■ **TASK DETAILS**: Restate the records word for word. Include no pictures.
Top of RECORDS FOR THE EXERCISE
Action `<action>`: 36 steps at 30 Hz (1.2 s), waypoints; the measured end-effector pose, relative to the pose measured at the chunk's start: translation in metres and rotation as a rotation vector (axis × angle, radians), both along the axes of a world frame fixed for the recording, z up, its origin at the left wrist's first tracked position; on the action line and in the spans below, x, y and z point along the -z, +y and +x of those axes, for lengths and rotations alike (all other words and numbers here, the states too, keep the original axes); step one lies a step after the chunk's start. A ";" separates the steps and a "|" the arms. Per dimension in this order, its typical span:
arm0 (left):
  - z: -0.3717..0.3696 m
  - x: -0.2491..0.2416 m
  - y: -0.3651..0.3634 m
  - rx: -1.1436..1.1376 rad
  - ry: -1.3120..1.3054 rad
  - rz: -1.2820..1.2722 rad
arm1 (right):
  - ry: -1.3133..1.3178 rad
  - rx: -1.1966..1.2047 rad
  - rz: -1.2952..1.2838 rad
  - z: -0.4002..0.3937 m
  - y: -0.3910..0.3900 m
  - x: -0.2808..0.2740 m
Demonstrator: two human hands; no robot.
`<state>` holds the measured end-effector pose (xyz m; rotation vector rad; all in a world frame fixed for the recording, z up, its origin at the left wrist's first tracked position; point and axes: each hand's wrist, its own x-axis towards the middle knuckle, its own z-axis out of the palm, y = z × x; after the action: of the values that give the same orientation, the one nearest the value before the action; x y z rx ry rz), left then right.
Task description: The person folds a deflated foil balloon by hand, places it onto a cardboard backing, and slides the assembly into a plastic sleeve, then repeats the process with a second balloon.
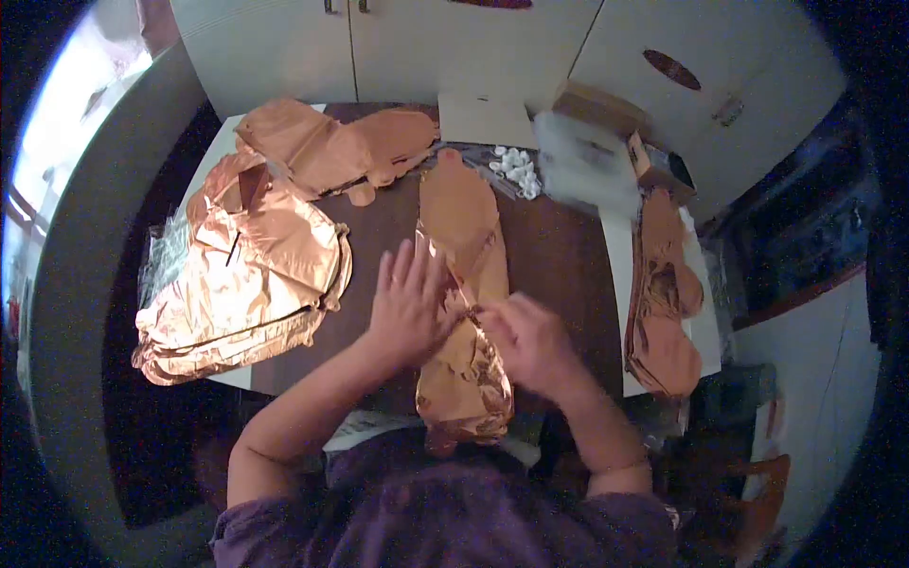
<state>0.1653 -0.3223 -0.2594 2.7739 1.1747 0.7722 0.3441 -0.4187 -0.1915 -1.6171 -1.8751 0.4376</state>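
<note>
A copper-coloured foil balloon, deflated and folded into a long strip, lies lengthwise on the table in front of me. My left hand rests across its left edge near the middle, fingers stretched out and slightly spread. On the opposite side, my right hand is closed at the balloon's right edge, pinching the foil beside a bright crease. The exact fingertip grip is partly hidden and a little blurred. The balloon's lower end, near my body, looks crumpled and shiny.
A stack of foil balloons covers the table's left side, with more flat foil behind. Folded foil pieces lie at the right edge. Small white pieces, clear plastic bags and a cardboard box sit at the back.
</note>
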 end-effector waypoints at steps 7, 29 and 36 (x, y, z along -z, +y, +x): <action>0.000 0.014 -0.011 0.105 0.082 -0.116 | -0.213 0.012 0.044 0.086 0.144 0.019; -0.001 0.000 -0.013 0.061 0.195 -0.174 | -0.944 0.008 0.455 0.104 0.359 0.018; 0.001 0.009 -0.014 0.057 0.110 -0.194 | 0.139 0.383 0.755 0.068 0.237 -0.098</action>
<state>0.1666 -0.3360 -0.2688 2.7043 1.1153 0.4783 0.4120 -0.1820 -0.0937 -1.3169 -1.3340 -0.2921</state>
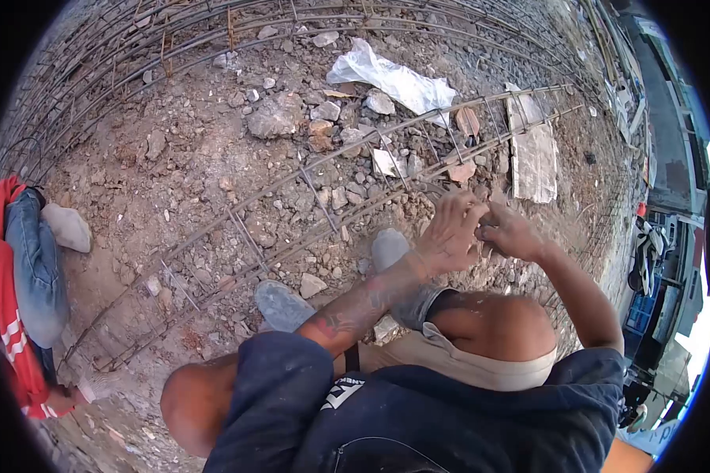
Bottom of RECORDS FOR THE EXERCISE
■ **EXPECTED OUTPUT**:
Action `<action>`: 36 steps at 30 Hz (1.2 s), waypoints; the measured end-effector pose, relative to the pose measured at the chunk's start: translation in metres and rotation as a rotation vector (axis × angle, radians), both along the axes of a world frame fixed for the recording, z up, its origin at the left wrist's first tracked position; on the action line and in the spans below, x, y and z point along the -z, +y and +x of those axes, for lengths and rotations alike (all other words and numbers here, the states too, keep the original axes); step one lies a step after the chunk's start. A ";" separates the steps and a "|" the arms. Per dimension in this order, its typical span:
arm0 (left):
  - z: -0.3717..0.3696 m
  - x: -0.2491..0.2416 m
  - y: -0.3651..0.3634 m
  - rx: -1.1436..1.1376 rad
  - ry: -1.3120..1.3054 rad
  - rz: -1.2820..1.2722 rad
arm1 (right):
  - ry: -1.3133..1.3178 rad
  - rx: -1.1966..1.2047 rad
  - rz: -1.2952..1.2838 rad
  - z: -0.4002..0.3937 m
  - y: -0.3910..0.3900 m
  - x: -0.2808..0.2740 m
Demonstrator: two human hands; no robot.
`<state>` holds the measured end-effector pose (xyz m; rotation vector rad; all in a world frame fixed for the recording, z up, its origin at the left wrist's first tracked position; point and axes: each hand's wrist, its own x-axis towards the middle knuckle, its own z-axis out of the palm, y = z × x; after the action: of the values that give the same orientation, the one nearest the value before the action; x y z rx ry rz), left then right.
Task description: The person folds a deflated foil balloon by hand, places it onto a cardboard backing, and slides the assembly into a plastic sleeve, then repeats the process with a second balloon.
<state>0.1653 -0.3223 -0.2594 2.7739 1.1747 0.7722 0.3441 -0.4187 -0.1915 -1.6171 -1.8751 0.4376</state>
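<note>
A copper-coloured foil balloon, deflated and folded into a long strip, lies lengthwise on the table in front of me. My left hand rests across its left edge near the middle, fingers stretched out and slightly spread. On the opposite side, my right hand is closed at the balloon's right edge, pinching the foil beside a bright crease. The exact fingertip grip is partly hidden and a little blurred. The balloon's lower end, near my body, looks crumpled and shiny.
A stack of foil balloons covers the table's left side, with more flat foil behind. Folded foil pieces lie at the right edge. Small white pieces, clear plastic bags and a cardboard box sit at the back.
</note>
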 end-effector waypoints at steps 7, 29 and 36 (x, y, z along -z, +y, +x): <action>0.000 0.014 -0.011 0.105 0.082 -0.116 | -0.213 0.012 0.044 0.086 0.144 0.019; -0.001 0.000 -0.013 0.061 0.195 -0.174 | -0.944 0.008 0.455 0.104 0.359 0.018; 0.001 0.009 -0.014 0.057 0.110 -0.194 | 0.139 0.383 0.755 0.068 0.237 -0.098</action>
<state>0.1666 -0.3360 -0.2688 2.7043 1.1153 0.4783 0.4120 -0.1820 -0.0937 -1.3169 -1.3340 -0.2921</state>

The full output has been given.